### Assigned task
Check each line below for "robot" and say how many have it, with no other words.

### Material for this exercise
◇ ◇ ◇ ◇ ◇ ◇ ◇

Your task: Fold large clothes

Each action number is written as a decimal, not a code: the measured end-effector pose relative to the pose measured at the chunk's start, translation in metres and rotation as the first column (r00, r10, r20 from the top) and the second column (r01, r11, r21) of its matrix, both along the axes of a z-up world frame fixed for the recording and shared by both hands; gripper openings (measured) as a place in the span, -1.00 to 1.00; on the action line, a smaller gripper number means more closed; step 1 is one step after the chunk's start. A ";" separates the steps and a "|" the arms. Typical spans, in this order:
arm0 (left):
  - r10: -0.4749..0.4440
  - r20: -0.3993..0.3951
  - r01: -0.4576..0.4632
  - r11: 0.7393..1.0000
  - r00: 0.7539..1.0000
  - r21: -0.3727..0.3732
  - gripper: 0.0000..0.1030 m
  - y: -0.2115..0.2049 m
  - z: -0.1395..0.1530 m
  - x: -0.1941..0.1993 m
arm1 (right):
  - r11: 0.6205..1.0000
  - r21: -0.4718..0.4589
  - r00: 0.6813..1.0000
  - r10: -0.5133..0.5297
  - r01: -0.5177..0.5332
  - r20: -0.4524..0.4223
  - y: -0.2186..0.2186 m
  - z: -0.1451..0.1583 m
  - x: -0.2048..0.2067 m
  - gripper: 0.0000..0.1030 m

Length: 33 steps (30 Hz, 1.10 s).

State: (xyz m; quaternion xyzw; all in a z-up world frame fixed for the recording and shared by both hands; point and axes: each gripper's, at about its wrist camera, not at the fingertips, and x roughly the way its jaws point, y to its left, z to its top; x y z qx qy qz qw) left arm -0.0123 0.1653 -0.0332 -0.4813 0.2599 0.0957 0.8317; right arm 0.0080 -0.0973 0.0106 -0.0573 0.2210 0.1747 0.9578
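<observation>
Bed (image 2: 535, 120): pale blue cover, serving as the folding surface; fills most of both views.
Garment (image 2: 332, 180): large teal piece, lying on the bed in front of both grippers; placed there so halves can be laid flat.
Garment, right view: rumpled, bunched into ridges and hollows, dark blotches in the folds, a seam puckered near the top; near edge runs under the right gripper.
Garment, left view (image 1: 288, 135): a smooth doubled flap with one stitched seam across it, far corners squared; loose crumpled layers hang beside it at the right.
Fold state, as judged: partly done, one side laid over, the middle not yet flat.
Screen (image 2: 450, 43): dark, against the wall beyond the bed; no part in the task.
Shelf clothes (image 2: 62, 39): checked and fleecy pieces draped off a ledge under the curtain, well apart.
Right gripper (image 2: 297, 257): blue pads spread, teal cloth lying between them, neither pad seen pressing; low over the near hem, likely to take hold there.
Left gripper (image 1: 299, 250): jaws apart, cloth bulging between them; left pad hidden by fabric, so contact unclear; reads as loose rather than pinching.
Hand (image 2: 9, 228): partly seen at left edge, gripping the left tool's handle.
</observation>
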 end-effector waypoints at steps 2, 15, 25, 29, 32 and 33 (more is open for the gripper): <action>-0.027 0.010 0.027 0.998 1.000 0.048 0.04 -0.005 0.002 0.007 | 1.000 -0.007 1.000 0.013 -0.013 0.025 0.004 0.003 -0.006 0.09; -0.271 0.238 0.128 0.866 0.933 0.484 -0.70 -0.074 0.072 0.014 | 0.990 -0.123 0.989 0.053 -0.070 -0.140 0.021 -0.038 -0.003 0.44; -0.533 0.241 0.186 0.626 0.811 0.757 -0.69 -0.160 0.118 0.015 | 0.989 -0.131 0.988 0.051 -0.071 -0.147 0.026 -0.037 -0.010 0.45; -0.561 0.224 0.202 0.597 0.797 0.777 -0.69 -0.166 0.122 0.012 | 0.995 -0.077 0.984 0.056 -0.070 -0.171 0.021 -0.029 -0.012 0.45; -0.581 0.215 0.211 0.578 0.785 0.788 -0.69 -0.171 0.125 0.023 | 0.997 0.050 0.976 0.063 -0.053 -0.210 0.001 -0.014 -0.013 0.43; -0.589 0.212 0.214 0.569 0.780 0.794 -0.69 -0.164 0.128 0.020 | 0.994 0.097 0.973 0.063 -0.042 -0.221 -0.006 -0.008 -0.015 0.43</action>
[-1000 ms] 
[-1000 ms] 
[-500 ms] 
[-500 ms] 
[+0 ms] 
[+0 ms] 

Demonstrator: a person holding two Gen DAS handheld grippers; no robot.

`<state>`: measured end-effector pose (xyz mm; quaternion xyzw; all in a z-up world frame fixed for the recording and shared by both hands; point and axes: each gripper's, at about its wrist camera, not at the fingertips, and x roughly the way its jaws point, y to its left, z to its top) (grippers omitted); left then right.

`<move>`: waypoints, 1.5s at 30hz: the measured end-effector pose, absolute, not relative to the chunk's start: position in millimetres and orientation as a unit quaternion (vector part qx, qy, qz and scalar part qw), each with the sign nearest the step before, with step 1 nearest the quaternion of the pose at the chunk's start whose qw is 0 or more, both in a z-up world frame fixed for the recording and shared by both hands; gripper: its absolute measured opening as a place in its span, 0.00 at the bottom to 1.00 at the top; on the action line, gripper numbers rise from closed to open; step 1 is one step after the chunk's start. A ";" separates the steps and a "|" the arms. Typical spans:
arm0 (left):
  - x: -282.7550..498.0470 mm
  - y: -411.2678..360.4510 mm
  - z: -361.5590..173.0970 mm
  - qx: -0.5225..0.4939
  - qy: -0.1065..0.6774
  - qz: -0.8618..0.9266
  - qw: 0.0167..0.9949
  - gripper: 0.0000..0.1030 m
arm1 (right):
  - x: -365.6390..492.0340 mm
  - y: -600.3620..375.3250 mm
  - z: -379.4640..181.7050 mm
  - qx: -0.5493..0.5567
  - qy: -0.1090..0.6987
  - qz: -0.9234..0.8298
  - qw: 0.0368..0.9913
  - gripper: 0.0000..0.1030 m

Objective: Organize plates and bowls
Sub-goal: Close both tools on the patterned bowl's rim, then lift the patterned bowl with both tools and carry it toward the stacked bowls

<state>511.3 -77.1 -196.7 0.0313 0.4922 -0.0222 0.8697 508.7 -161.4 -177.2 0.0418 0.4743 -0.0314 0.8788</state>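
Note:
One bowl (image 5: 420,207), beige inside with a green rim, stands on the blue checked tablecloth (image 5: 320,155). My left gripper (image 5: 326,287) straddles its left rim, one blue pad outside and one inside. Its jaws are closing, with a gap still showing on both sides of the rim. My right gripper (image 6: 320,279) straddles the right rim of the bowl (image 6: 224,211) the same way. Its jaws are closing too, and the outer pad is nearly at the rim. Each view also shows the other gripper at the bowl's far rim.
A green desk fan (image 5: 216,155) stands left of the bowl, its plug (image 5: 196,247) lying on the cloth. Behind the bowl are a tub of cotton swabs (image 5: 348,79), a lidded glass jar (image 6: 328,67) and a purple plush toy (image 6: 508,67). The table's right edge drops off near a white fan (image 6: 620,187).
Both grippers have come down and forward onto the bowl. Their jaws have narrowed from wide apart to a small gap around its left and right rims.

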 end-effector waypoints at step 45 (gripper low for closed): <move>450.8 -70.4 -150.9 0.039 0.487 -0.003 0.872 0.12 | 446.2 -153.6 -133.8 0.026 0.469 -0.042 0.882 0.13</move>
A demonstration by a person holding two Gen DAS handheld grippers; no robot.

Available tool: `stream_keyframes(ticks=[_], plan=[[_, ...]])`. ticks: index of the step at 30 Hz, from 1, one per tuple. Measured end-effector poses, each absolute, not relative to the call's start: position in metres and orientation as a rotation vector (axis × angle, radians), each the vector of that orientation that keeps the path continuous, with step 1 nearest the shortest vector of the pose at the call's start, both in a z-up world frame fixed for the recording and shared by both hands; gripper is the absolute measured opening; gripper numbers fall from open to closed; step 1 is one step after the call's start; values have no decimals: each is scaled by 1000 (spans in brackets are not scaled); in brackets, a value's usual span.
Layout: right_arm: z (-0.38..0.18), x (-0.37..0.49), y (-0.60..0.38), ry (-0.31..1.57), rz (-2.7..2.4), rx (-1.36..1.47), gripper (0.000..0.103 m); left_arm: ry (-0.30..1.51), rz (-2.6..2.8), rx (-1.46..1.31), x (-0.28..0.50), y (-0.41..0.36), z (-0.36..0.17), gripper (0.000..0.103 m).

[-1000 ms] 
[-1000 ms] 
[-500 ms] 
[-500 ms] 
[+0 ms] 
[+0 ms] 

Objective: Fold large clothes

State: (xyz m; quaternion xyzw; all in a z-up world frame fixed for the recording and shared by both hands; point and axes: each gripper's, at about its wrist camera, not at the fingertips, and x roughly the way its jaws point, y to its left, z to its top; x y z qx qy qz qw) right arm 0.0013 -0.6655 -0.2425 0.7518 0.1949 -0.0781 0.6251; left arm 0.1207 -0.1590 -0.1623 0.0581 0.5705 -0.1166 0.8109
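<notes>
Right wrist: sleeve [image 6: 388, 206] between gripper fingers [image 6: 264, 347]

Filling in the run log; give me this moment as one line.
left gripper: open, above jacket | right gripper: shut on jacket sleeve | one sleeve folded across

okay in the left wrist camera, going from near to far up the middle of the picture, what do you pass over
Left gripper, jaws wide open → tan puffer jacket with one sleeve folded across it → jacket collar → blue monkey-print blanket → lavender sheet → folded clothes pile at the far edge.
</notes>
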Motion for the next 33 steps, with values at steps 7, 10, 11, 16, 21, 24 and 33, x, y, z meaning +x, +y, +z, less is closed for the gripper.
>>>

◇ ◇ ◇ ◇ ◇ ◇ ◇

### Solution below
2